• _EXTRACTED DATA_:
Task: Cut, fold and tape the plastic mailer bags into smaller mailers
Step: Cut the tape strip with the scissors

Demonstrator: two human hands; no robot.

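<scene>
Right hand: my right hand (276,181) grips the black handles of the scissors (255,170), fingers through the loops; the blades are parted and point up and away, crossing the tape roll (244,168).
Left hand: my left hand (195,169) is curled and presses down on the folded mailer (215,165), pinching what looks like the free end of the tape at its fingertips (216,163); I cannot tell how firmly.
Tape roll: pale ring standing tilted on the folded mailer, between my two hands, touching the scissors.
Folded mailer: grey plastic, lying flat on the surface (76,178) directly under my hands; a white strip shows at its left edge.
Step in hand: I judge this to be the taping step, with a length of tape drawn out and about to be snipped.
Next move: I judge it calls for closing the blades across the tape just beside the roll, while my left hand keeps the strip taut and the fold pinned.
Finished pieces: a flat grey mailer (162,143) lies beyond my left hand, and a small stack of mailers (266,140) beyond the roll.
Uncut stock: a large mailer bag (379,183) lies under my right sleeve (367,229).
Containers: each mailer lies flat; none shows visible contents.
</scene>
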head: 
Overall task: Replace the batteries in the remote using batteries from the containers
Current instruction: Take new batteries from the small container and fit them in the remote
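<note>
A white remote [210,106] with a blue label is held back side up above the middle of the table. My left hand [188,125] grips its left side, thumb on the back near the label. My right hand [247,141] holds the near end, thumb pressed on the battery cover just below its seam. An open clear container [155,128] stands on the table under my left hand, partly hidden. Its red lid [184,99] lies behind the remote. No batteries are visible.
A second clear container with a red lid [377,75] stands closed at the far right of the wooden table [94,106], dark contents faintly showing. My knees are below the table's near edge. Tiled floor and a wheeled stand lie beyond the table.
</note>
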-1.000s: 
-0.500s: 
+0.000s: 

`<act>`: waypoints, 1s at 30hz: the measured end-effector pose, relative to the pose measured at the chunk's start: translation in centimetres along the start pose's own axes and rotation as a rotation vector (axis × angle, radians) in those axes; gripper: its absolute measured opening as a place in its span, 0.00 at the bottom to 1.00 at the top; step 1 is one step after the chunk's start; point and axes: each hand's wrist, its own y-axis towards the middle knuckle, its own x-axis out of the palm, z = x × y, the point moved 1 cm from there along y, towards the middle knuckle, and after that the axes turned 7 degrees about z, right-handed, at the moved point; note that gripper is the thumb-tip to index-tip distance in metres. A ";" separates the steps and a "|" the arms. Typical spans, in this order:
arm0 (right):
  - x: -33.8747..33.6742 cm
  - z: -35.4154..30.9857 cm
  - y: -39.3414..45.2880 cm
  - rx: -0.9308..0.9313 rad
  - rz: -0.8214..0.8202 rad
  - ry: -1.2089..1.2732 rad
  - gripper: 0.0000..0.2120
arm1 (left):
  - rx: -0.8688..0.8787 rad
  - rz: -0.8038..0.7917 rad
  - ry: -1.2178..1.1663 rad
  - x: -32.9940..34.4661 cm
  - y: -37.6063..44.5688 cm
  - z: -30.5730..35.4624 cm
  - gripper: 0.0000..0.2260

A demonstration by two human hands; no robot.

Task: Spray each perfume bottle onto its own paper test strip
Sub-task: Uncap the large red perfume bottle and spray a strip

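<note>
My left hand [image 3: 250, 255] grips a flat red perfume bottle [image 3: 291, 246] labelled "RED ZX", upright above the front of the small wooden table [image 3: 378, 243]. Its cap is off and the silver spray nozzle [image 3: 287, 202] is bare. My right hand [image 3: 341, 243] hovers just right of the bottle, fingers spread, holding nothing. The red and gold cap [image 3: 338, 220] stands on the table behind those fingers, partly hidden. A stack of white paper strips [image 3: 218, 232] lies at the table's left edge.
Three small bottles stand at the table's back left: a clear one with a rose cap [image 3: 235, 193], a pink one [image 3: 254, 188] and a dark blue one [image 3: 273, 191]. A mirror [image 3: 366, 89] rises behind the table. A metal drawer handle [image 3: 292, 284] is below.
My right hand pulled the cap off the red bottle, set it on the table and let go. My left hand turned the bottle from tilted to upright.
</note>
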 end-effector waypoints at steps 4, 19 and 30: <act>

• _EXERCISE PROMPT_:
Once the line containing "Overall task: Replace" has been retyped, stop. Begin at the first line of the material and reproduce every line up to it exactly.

• _PROBLEM SOLUTION_:
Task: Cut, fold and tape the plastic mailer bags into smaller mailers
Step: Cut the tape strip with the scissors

Demonstrator: two human hands; no robot.

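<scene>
Right hand: my right hand (276,181) grips the black handles of the scissors (255,170), fingers through the loops; the blades are parted and point up and away, crossing the tape roll (244,168).
Left hand: my left hand (195,169) is curled and presses down on the folded mailer (215,165), pinching what looks like the free end of the tape at its fingertips (216,163); I cannot tell how firmly.
Tape roll: pale ring standing tilted on the folded mailer, between my two hands, touching the scissors.
Folded mailer: grey plastic, lying flat on the surface (76,178) directly under my hands; a white strip shows at its left edge.
Step in hand: I judge this to be the taping step, with a length of tape drawn out and about to be snipped.
Next move: I judge it calls for closing the blades across the tape just beside the roll, while my left hand keeps the strip taut and the fold pinned.
Finished pieces: a flat grey mailer (162,143) lies beyond my left hand, and a small stack of mailers (266,140) beyond the roll.
Uncut stock: a large mailer bag (379,183) lies under my right sleeve (367,229).
Containers: each mailer lies flat; none shows visible contents.
</scene>
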head: 
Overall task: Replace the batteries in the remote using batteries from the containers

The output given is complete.